Work required
Your task is to retype, word for word, the lines from the start of the data through the line holding "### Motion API". Do not include the pictures.

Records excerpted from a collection
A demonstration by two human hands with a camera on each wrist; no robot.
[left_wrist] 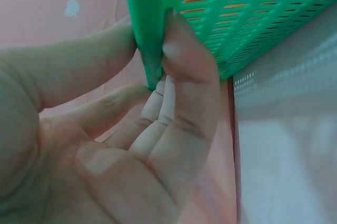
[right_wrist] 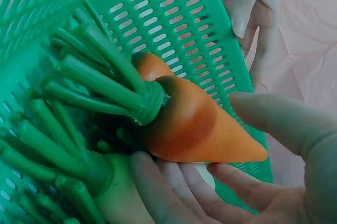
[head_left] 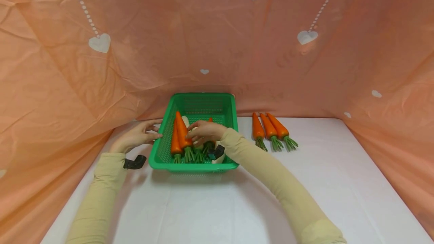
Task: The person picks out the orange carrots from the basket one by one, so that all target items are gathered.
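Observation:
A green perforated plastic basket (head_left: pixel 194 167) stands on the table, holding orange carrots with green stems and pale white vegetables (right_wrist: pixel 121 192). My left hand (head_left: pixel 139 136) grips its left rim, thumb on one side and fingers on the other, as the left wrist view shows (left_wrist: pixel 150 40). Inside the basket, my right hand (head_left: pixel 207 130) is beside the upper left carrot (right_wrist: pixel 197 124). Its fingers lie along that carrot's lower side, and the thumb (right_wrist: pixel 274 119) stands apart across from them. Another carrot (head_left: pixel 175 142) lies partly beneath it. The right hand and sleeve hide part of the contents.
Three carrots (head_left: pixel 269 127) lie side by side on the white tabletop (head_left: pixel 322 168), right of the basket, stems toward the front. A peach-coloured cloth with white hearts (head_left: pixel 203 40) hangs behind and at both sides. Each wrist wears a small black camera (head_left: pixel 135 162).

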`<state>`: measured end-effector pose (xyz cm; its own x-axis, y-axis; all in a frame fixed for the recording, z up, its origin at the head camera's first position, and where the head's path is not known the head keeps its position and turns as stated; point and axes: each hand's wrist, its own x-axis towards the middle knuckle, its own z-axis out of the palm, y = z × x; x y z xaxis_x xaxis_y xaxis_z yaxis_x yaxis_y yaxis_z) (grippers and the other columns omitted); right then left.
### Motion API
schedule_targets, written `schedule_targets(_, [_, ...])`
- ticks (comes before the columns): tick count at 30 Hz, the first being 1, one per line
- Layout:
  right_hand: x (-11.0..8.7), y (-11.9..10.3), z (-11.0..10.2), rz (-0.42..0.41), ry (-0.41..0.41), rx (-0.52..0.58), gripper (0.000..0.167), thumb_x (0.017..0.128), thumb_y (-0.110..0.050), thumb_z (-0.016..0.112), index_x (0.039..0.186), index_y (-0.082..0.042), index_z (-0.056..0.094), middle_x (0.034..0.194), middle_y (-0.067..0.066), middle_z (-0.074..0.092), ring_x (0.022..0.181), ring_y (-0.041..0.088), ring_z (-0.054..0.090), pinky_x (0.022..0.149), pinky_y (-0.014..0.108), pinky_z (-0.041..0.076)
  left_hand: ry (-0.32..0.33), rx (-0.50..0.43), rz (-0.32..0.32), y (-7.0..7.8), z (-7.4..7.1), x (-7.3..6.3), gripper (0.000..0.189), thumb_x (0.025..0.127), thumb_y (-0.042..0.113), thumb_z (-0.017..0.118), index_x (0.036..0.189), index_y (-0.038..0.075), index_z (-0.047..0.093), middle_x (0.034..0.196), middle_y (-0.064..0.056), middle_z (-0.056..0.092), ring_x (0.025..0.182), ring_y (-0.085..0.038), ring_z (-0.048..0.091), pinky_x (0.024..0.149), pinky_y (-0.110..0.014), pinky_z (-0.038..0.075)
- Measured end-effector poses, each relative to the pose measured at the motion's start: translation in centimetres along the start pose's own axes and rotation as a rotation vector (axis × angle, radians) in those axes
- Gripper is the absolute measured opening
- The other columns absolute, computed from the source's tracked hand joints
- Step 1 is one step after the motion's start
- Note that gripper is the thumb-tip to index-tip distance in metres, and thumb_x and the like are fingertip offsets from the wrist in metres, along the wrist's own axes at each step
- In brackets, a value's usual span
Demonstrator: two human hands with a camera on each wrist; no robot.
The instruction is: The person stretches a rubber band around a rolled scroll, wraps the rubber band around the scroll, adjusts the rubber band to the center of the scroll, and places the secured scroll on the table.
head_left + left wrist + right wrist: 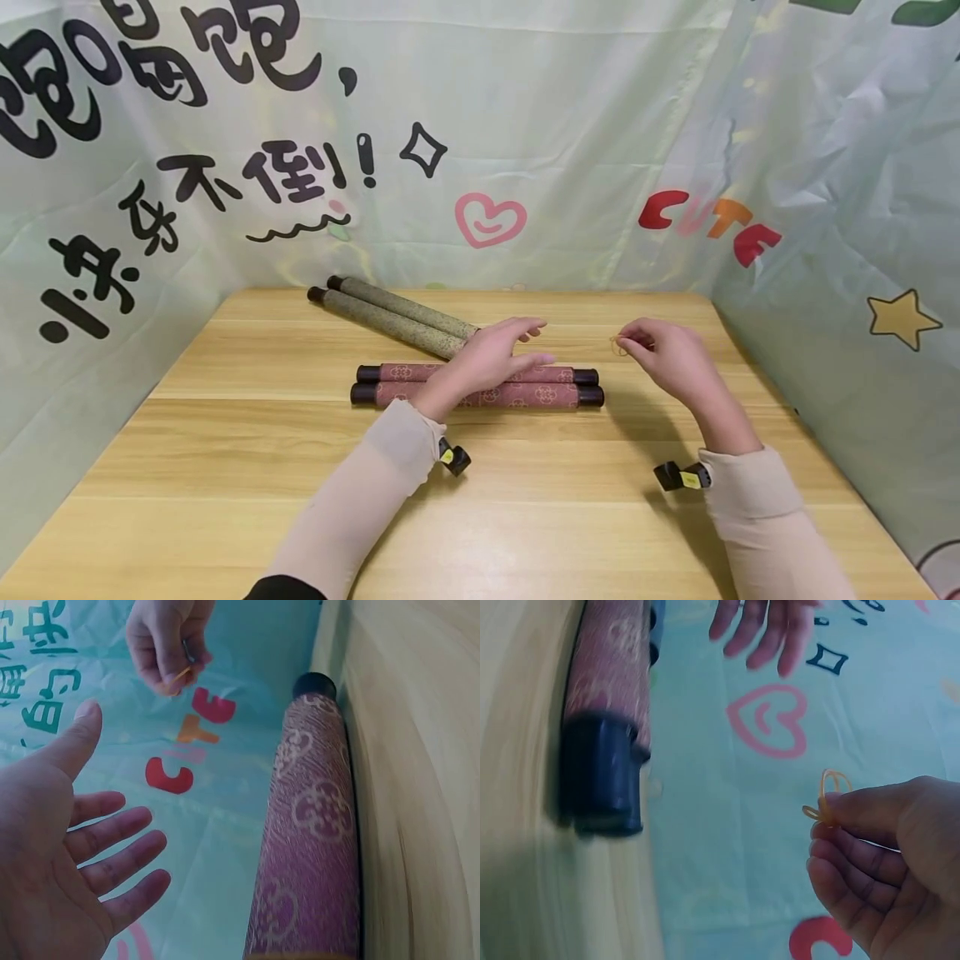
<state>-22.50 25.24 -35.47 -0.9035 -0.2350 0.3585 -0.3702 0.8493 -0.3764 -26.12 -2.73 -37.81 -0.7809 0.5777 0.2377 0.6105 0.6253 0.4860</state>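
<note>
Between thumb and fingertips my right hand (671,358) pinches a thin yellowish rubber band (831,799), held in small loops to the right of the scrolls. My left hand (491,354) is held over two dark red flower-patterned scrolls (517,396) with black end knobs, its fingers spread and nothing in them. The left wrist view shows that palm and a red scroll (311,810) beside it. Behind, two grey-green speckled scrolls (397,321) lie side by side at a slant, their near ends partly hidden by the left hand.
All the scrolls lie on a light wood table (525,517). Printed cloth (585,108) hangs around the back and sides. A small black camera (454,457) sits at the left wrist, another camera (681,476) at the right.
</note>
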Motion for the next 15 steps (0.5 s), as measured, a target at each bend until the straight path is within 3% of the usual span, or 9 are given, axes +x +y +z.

Answer
A demonstration by two human hands with a camera on each wrist; no robot.
[left_wrist] 
[right_wrist] 
[head_left] 
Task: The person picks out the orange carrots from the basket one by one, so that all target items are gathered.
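Observation:
A green perforated plastic basket (head_left: pixel 194 167) stands on the table, holding orange carrots with green stems and pale white vegetables (right_wrist: pixel 121 192). My left hand (head_left: pixel 139 136) grips its left rim, thumb on one side and fingers on the other, as the left wrist view shows (left_wrist: pixel 150 40). Inside the basket, my right hand (head_left: pixel 207 130) is beside the upper left carrot (right_wrist: pixel 197 124). Its fingers lie along that carrot's lower side, and the thumb (right_wrist: pixel 274 119) stands apart across from them. Another carrot (head_left: pixel 175 142) lies partly beneath it. The right hand and sleeve hide part of the contents.
Three carrots (head_left: pixel 269 127) lie side by side on the white tabletop (head_left: pixel 322 168), right of the basket, stems toward the front. A peach-coloured cloth with white hearts (head_left: pixel 203 40) hangs behind and at both sides. Each wrist wears a small black camera (head_left: pixel 135 162).
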
`<state>`: measured end-effector pose (xyz cm; its own x-axis, y-axis; all in a frame fixed for the recording, z up, its origin at the head camera's first position, and where the head's path is not known the head keeps its position and turns as stated; point and axes: each hand's wrist, its own x-axis towards the middle knuckle, its own z-axis out of the palm, y = z × x; x y z xaxis_x xaxis_y xaxis_z yaxis_x yaxis_y yaxis_z) (grippers and the other columns omitted); right then left.
### Motion API

Nothing more belongs to the answer.